MandM - Managing Models at Scale to Deliver Faster Insights
Team members: Ben Powis - Head of Data Science Joel Lenden - Junior Data Scientist Tobi Osinowo - Data Scientist Jim Taylor - Data Analyst Oisin Devitt - Data Analyst
Country: United Kingdom
Description: Our journey began in 1987 by founders Mark Ellis and Martin Churchward (the 'two Ms'), selling end of line sports products directly to customers in the UK.
Now more than 30 years on, we're now one of Europe's leading online off price retailers - with over 2 million active customers. We have dedicated local market websites in Ireland, Germany, France, Netherlands, Denmark and Poland as well as dispatching to another 20+ countries worldwide.
Our success is down to our commitment and passion for seeking out the biggest fashion, sport and outdoor brands at unbeatably low prices all year round, to make sure you get even more for your money.
AI Democratization & Inclusivity
Value at Scale
MandM is one of the largest online retailers in the United Kingdom with over 3.5 million active customers and seven dedicated local market websites across Europe. The company delivers more than 300 brands annually to 25+ countries worldwide - which means that in 2020, we grew fast. This meant more customers and, therefore more data, which magnified some of our challenges:
Getting all the available data out of silos and into a unified, analytics-ready environment:
The core data team is made up of four people (two data scientists, and two data analysts), but we extend our reach by leveraging a hub and spoke model for our data center of excellence, meaning we work with analysts embedded across the business lines to scale our efforts. However, this requires an easy way to enable those teams to leverage data to answer business questions that doesn’t necessarily involve code.
Scaling out AI deployment in a traceable, transparent, and collaborative manner:
MandM’s first machine learning models were written in Python (.py files) and run on the data scientist’s local machine, and we needed a way to prevent interruptions or failure of the machine learning deployments.
In an attempt to tackle the second challenge, our team moved these .py files to Google Cloud Platform (GCP), and the outcome was well received by the business and technical teams in the organization. However, once the number of models in production went from one to three and more, we quickly realized the burden involved in maintaining models. There were too many disconnected datasets and Python files running on the virtual machine, and we had no way to check or stop the machine learning pipeline.
We turned to the powerful combination of Dataiku and GCP to answer these critical challenges. With Google BigQuery’s fully-managed, serverless data warehouse, we were able to break the data silos and democratize data access across teams. MandM was one of the first online retailers to implement Google BigQuery across the organization.
At the same time, thanks to Dataiku’s visual and collaborative interface for data pipelining, data preparation, model training, and MLOps, our team could also easily scale out the models in production without failure or interruptions - all this in a transparent and traceable way.
MandM now has hundreds of live models doing everything from scoring customer propensity to generating pricing models, all with visibility into model performance metrics, clear separation of design and production environments, and many more MLOps capabilities built into the platform.

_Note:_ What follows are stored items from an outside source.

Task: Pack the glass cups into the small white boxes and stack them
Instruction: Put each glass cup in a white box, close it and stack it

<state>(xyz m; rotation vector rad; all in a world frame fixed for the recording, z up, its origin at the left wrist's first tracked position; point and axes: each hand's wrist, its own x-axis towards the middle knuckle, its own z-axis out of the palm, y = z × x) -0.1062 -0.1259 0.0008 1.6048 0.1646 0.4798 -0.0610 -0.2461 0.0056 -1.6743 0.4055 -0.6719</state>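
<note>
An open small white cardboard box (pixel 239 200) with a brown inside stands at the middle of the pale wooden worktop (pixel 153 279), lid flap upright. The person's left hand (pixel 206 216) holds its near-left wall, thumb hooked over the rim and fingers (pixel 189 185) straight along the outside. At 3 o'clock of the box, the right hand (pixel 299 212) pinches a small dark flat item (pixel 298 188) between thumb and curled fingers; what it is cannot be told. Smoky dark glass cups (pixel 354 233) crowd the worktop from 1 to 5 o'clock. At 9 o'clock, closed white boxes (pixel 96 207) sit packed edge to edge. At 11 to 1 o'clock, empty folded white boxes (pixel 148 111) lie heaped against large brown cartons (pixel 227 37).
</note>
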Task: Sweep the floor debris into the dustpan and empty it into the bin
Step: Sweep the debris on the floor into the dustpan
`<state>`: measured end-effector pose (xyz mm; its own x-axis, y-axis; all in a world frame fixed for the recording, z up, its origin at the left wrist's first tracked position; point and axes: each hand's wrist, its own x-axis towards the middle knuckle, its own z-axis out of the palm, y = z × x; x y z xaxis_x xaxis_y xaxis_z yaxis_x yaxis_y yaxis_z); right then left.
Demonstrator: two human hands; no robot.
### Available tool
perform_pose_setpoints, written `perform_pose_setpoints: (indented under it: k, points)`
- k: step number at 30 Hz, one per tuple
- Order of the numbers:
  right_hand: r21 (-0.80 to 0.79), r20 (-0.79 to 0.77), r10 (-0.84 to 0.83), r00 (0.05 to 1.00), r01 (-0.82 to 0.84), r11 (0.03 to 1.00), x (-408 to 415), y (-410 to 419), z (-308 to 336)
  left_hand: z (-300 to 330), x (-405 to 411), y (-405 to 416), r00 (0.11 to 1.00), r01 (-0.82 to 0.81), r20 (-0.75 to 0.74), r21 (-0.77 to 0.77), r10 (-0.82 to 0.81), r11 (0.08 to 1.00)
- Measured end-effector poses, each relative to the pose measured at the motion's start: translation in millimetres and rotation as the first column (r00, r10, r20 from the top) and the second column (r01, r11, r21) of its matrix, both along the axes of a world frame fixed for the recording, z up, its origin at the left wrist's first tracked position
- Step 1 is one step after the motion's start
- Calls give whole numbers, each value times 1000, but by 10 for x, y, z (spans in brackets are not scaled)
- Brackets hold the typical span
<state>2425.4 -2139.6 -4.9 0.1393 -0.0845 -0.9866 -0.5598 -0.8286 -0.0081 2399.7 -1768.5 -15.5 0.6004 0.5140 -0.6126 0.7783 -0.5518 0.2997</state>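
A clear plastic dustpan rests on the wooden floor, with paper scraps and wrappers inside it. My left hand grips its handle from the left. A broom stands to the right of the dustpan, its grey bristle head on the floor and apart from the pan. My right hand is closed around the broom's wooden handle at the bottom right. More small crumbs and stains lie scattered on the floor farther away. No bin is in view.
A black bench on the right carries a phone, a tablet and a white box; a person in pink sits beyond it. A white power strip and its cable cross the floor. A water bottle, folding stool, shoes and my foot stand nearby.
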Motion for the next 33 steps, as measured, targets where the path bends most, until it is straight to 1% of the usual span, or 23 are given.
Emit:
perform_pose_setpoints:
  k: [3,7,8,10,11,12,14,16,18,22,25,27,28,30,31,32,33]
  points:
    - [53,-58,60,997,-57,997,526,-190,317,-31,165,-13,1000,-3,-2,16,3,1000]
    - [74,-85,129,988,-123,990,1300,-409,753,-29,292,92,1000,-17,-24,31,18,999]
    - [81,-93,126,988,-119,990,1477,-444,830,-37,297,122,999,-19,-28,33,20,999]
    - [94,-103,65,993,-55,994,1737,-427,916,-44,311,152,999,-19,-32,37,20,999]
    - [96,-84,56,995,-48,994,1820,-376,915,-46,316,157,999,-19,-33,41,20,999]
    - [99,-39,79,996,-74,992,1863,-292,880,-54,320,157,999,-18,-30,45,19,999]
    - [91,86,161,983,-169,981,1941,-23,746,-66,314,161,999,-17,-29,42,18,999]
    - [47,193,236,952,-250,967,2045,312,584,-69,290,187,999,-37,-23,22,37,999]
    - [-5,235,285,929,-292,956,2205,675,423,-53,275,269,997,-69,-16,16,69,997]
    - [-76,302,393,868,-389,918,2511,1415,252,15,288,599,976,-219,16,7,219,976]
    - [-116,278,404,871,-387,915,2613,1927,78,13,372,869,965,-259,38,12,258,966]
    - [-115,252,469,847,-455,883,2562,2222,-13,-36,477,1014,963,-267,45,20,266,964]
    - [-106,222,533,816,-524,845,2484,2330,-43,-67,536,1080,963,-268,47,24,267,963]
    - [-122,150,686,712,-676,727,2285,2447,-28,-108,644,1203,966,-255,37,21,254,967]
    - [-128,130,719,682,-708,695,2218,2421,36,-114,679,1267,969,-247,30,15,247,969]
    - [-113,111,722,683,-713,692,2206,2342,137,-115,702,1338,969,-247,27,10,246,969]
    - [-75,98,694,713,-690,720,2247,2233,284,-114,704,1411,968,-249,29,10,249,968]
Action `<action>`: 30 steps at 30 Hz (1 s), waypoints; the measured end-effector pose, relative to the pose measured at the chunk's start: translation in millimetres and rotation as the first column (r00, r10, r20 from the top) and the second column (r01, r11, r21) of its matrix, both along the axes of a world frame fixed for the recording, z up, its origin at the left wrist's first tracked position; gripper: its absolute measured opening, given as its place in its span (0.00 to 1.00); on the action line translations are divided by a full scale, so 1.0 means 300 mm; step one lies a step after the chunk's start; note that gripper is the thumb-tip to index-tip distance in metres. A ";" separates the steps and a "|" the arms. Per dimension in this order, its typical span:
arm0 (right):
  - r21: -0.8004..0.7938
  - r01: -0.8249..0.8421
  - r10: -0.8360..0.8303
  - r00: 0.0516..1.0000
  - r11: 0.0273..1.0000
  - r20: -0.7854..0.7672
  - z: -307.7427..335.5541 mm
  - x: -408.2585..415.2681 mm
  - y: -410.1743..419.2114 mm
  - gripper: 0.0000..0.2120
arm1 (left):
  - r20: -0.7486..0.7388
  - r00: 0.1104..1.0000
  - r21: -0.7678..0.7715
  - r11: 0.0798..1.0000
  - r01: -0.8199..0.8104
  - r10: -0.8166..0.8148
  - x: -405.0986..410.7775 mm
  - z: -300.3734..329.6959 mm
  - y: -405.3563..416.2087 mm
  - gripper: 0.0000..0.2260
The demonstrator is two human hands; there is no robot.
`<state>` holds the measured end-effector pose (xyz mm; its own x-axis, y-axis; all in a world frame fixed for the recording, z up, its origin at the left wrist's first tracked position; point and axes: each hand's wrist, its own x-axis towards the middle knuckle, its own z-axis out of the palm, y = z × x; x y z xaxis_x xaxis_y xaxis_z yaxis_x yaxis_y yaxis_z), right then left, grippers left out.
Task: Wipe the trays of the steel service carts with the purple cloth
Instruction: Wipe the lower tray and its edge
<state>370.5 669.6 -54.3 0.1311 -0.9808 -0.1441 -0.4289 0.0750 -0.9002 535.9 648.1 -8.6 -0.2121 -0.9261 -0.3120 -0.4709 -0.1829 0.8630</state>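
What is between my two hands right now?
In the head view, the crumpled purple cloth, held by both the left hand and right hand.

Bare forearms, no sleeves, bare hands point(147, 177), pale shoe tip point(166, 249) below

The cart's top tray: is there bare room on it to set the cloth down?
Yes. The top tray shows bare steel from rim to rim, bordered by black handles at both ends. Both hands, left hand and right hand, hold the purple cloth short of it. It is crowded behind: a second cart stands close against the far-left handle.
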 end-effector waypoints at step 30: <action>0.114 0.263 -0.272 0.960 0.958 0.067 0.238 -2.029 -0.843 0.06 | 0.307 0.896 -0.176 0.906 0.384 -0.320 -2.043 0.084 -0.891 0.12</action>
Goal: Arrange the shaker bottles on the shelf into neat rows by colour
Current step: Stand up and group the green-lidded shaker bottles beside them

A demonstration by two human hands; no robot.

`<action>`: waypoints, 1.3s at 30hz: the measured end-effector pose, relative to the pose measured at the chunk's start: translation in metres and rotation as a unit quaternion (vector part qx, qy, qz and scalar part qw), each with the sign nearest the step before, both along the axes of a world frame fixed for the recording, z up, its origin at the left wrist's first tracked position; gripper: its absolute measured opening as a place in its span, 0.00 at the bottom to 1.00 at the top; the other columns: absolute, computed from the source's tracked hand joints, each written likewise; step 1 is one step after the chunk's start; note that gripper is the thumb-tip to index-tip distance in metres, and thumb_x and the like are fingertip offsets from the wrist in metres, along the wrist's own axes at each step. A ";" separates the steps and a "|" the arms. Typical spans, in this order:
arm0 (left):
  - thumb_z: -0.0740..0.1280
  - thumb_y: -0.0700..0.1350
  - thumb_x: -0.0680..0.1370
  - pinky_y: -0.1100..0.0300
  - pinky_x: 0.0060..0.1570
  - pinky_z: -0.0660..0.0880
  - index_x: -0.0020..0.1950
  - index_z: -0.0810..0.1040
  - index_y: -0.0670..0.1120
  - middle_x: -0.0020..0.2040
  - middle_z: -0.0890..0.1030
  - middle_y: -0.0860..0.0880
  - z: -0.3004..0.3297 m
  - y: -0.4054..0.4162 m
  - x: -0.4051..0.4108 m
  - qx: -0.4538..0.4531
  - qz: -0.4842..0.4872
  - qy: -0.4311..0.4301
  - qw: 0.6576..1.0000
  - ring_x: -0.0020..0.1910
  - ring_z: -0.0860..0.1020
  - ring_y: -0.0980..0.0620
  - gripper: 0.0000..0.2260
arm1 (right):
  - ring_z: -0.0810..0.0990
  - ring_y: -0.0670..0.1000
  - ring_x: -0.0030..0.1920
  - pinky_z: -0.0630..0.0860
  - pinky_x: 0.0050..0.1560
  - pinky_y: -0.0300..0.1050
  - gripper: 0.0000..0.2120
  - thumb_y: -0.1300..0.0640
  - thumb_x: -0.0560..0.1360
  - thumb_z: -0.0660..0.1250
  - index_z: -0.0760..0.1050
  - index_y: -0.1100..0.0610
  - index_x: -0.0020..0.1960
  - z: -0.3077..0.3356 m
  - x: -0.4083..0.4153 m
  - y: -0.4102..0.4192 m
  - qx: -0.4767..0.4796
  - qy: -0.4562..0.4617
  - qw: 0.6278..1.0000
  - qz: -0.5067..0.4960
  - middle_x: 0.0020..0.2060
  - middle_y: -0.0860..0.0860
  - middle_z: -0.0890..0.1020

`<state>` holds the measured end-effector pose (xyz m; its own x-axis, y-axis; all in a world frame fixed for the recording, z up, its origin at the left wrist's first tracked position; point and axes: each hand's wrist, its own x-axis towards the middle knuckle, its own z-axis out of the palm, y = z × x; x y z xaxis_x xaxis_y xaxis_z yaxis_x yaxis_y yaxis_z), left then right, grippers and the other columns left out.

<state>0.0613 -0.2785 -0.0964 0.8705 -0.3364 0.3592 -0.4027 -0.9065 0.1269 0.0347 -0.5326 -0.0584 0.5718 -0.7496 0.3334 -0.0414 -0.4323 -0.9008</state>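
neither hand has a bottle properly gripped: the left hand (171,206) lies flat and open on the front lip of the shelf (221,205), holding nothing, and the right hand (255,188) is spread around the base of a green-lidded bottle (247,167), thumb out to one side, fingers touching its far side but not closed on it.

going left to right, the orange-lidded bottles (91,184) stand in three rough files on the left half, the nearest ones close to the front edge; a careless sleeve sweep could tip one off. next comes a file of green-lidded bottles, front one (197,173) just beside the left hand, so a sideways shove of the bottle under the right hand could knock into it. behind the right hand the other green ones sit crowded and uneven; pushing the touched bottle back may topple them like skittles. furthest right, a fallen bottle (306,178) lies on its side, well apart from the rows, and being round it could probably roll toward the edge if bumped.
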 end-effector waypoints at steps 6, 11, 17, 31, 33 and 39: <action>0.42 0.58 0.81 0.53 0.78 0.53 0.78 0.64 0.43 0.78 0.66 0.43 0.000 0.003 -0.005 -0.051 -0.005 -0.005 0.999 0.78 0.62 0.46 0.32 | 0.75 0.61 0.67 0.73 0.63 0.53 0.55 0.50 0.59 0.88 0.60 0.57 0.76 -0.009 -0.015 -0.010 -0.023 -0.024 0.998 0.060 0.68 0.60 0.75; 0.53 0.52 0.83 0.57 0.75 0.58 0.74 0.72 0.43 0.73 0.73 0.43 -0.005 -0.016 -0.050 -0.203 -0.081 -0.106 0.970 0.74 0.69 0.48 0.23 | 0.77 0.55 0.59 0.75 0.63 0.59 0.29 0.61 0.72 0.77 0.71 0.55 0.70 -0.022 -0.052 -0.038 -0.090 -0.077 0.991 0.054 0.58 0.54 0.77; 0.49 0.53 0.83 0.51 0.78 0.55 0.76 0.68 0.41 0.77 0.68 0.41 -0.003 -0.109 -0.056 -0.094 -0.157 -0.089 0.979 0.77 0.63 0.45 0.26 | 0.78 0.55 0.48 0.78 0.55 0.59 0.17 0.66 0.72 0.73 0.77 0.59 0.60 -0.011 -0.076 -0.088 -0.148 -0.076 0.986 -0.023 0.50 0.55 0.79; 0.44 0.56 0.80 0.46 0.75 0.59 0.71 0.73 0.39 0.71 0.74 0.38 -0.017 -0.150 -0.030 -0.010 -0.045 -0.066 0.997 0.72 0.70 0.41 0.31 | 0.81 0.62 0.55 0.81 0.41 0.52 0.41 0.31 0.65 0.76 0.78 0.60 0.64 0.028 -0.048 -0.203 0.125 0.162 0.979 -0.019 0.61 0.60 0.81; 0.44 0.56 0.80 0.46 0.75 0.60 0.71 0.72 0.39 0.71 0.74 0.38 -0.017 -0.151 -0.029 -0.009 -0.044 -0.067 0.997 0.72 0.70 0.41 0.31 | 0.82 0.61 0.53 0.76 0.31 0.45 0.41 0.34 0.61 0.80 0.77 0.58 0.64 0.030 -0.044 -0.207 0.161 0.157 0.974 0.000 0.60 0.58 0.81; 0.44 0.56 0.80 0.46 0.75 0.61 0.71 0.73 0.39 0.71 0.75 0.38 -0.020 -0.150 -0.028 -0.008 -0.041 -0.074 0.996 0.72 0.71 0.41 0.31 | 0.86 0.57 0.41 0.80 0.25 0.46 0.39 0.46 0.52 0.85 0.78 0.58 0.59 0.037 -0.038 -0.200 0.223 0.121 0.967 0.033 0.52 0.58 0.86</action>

Teams can now easily push-down and offload computations for both data preparation and machine learning to GCP. Using Dataiku means this capability is accessible to all user profiles across the organization, without knowing the underlying technologies or complexity.
We love the flexibility offered by Dataiku. We do have a mix of people that go more toward AutoML and visual tools as well as one data scientist who loves to work in code. That’s the beauty of the platform and why we chose it — we didn’t want a low-code tool where we could get lazy and just click a few buttons. Now the team has the best of both worlds: if they want to nerd out and go under the hood, they can do that. If they need a quick model, they can do that too.
The benefits we have seen by using Dataiku and GCP aren’t limited to time saved from tedious maintenance work - we’re also having more impact across the business. Since we began our journey with Dataiku in January 2020, 54 projects were created, which handle 1,171 different datasets and are orchestrated by 53 different scenarios, making sure our models build only when the data is available and validated. We have 9 large projects deployed to an automation node, which are solving complex business problems or providing advanced insight on a daily basis.
Our data team is now able to deliver a variety of solutions on business problems from adtech to customer lifetime value, whether that’s a dashboard, a more detailed piece of analysis or a machine learning project deployed in production.
For example, one application might be business users in the buying and merchandising teams, who could interact with machine learning models in their day-to-day work through Dataiku applications, which provide a nontechnical interface for projects developed by the data team.
We’ve also built out a feature library with Dataiku that contains more than 400 features specific to MandM’s business. Now, the feature library is the first place people go, sort of like a shop window for machine learning projects — it takes away the monotony and repetition of their work.
Having a platform like Dataiku allows our data scientists to focus on building cool things, not spending hours and hours on maintenance and making sure things are running. With workflows deployed in Dataiku, we save days of work every month.